▶ Instructions to follow: Pull every line containing "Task" out of the listing below.

▶ Information supplied:
---------------
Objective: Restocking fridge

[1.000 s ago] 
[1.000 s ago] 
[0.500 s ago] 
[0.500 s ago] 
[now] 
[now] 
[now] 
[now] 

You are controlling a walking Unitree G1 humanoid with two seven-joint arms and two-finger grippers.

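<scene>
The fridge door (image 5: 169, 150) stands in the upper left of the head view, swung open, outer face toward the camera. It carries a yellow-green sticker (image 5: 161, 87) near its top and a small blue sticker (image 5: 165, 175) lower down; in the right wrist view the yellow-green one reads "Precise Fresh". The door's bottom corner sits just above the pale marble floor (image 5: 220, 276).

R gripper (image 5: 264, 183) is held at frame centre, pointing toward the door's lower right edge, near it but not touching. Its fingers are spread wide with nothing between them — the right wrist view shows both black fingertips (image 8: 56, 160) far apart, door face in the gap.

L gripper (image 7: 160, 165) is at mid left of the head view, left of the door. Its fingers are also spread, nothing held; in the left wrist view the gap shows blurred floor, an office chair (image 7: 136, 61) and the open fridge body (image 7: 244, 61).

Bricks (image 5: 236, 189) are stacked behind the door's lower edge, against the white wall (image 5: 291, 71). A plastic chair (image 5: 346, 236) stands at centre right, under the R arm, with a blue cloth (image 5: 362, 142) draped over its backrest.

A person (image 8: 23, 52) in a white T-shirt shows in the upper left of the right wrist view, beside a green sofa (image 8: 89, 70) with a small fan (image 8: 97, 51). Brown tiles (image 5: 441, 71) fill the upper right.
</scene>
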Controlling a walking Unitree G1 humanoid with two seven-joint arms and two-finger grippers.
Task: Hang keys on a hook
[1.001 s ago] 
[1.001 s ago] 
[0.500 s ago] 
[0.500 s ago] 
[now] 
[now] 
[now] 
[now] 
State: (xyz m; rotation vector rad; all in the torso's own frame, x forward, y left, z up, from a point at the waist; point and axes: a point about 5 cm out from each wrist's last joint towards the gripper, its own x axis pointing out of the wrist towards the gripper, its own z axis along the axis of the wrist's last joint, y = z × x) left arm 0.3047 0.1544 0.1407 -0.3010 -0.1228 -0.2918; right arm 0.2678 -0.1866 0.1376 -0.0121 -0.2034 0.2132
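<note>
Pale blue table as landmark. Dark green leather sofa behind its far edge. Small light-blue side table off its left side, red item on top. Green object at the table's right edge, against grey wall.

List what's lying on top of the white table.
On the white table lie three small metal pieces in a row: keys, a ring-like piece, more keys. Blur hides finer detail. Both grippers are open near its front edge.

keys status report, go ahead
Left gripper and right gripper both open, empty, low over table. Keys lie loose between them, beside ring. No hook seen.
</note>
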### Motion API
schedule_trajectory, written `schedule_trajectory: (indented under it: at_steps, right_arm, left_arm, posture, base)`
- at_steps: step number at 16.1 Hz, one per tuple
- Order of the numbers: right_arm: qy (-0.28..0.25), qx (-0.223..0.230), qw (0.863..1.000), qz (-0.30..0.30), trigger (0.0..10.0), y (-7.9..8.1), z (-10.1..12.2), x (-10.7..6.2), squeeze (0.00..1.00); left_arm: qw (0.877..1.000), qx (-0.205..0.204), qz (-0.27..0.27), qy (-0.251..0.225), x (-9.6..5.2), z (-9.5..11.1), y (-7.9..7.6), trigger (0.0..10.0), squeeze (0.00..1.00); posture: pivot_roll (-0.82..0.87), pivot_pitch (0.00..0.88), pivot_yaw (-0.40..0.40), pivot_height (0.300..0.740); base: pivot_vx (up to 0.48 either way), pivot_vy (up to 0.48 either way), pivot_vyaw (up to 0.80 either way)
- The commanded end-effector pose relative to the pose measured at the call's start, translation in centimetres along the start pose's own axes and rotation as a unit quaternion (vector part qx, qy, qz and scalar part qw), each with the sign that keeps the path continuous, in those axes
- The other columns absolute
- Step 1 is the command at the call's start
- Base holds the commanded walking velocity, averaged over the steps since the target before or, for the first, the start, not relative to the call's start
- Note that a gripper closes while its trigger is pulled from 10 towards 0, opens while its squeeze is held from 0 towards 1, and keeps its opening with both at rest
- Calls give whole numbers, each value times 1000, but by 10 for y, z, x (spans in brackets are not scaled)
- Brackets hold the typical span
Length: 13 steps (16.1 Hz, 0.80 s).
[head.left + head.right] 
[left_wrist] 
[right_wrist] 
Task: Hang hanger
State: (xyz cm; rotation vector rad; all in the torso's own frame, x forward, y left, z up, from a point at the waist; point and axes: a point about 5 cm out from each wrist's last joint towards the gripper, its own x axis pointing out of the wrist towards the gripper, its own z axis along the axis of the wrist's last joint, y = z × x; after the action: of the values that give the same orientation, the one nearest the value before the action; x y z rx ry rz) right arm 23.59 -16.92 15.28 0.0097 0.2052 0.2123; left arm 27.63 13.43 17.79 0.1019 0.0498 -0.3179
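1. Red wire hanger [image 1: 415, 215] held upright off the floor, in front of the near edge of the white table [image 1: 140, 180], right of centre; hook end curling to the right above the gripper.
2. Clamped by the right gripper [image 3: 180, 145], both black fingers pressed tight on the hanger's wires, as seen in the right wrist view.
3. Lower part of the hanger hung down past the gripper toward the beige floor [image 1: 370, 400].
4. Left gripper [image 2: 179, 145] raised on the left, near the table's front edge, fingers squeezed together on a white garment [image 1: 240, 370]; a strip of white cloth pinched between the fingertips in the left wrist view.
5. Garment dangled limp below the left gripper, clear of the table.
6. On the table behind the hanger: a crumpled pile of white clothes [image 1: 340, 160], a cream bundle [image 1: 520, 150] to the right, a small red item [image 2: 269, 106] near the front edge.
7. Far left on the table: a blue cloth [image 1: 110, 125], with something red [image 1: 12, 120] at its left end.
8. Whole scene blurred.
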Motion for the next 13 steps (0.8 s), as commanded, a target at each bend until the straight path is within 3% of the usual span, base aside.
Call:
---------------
▶ Written solution:
Task: Hang keys on a hook
Task: Hang hanger

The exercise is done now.